Activity: Restrict the output to the lines below starting at the one that contains "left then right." and ending at the one that contains "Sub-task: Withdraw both", and restate them word for word, both ends included.

Dataset records:

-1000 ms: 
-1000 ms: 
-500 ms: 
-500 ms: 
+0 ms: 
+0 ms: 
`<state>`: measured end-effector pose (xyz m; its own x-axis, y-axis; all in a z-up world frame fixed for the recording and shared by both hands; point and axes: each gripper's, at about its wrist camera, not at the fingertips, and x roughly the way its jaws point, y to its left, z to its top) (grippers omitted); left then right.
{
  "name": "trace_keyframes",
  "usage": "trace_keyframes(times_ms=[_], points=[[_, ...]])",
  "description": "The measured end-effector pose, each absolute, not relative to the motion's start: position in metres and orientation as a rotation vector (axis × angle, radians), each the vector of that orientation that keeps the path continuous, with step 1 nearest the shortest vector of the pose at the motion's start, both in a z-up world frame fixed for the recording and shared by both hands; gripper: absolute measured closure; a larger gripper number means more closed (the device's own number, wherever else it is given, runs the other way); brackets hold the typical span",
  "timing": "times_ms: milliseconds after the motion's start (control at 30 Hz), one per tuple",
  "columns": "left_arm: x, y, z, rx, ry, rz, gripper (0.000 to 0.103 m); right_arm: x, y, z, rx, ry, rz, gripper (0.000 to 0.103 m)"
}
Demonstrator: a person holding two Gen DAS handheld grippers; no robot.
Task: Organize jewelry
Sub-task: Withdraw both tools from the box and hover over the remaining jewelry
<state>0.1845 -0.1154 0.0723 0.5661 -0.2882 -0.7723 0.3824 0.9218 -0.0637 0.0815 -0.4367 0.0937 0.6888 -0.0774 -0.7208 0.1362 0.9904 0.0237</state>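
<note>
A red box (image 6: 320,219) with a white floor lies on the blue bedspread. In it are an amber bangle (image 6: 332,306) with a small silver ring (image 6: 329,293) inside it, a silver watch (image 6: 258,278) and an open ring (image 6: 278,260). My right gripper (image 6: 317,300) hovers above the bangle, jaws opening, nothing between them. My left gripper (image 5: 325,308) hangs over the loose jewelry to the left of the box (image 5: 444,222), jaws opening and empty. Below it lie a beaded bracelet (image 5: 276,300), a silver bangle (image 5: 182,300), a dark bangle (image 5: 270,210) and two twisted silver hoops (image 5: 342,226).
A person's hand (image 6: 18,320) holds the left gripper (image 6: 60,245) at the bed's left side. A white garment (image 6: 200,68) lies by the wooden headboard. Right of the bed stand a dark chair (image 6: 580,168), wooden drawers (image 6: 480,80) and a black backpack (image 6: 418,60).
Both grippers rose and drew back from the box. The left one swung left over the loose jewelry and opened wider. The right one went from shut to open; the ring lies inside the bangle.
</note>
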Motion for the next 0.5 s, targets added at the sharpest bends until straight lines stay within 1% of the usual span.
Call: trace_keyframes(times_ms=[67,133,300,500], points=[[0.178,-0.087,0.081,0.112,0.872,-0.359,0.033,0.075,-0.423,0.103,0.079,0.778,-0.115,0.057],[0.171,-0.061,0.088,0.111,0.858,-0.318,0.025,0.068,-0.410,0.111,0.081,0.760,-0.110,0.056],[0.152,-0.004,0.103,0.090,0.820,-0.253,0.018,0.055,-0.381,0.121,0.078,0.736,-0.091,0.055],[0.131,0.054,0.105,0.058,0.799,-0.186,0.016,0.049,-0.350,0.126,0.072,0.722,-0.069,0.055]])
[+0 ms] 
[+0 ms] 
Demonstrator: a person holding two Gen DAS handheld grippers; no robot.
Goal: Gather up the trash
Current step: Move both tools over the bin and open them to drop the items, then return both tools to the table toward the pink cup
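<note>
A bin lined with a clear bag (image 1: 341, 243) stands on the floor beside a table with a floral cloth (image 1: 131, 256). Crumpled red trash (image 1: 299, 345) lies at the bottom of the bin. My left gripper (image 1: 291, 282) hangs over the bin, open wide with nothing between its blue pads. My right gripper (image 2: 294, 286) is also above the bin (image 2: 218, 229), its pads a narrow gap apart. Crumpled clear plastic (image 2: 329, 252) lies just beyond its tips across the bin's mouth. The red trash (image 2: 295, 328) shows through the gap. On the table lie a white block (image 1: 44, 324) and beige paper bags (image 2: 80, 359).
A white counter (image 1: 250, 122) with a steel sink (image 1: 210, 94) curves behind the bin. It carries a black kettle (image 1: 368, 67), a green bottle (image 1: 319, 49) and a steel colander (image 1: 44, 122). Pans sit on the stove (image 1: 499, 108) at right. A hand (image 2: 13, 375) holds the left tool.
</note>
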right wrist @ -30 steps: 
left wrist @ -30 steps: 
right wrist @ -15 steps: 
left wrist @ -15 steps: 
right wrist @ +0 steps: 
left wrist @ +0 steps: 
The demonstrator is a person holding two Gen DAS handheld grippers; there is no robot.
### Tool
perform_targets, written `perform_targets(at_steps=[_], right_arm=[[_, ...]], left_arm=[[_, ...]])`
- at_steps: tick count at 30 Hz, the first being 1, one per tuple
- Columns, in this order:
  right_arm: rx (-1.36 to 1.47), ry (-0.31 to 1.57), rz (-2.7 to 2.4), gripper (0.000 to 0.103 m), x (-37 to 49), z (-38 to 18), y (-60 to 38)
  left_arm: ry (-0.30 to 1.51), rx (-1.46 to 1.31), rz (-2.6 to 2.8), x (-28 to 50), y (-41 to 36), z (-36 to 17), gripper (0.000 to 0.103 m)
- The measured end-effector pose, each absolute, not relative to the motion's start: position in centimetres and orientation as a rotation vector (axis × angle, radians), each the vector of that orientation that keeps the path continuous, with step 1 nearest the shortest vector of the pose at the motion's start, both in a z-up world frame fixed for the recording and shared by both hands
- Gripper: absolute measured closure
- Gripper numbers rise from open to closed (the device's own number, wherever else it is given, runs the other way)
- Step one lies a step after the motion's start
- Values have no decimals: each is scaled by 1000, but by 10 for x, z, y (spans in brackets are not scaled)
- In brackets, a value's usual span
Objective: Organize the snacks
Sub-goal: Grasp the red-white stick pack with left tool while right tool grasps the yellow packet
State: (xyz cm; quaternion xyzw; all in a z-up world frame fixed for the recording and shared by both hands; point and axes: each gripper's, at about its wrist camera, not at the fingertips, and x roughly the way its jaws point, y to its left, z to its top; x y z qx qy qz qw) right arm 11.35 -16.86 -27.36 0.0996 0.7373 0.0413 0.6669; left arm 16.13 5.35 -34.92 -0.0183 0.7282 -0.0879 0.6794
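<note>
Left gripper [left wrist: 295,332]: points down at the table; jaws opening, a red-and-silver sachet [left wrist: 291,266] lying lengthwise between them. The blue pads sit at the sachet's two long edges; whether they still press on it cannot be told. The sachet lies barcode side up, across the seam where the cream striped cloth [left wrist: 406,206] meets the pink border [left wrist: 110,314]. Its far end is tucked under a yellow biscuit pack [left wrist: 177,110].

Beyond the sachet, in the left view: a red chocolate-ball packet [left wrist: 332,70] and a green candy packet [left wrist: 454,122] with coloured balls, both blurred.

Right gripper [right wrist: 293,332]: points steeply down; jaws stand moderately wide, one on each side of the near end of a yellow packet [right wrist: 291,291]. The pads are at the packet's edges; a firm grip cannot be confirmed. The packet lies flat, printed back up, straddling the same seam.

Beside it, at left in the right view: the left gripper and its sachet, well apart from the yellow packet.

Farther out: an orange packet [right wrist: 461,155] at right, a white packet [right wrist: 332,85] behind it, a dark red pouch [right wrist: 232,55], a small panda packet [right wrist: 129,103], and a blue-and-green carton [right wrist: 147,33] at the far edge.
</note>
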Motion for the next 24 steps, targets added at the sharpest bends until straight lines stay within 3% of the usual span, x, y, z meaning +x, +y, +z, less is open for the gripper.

Your solution:
`<state>`: measured end-effector pose (xyz m; its own x-axis, y-axis; all in a z-up world frame fixed for the recording and shared by both hands; point and axes: each gripper's, at about its wrist camera, not at the fingertips, and x roughly the way its jaws point, y to its left, z to its top) (grippers omitted); left then right.
{
  "name": "trace_keyframes",
  "usage": "trace_keyframes(times_ms=[_], points=[[_, ...]])",
  "description": "The measured end-effector pose, each absolute, not relative to the motion's start: position in metres and orientation as a rotation vector (axis × angle, radians), each the vector of that orientation that keeps the path continuous, with step 1 nearest the shortest vector of the pose at the motion's start, both in a z-up world frame fixed for the recording and shared by both hands; gripper: absolute measured closure; a larger gripper number means more closed (the device's own number, wherever else it is given, runs the other way); brackets hold the typical span",
  "timing": "times_ms: milliseconds after the motion's start (control at 30 Hz), one per tuple",
  "columns": "left_arm: x, y, z, rx, ry, rz, gripper (0.000 to 0.103 m); right_arm: x, y, z, rx, ry, rz, gripper (0.000 to 0.103 m)"
}
Demonstrator: a person holding two Gen DAS handheld grippers; no robot.
Task: Organize jewelry
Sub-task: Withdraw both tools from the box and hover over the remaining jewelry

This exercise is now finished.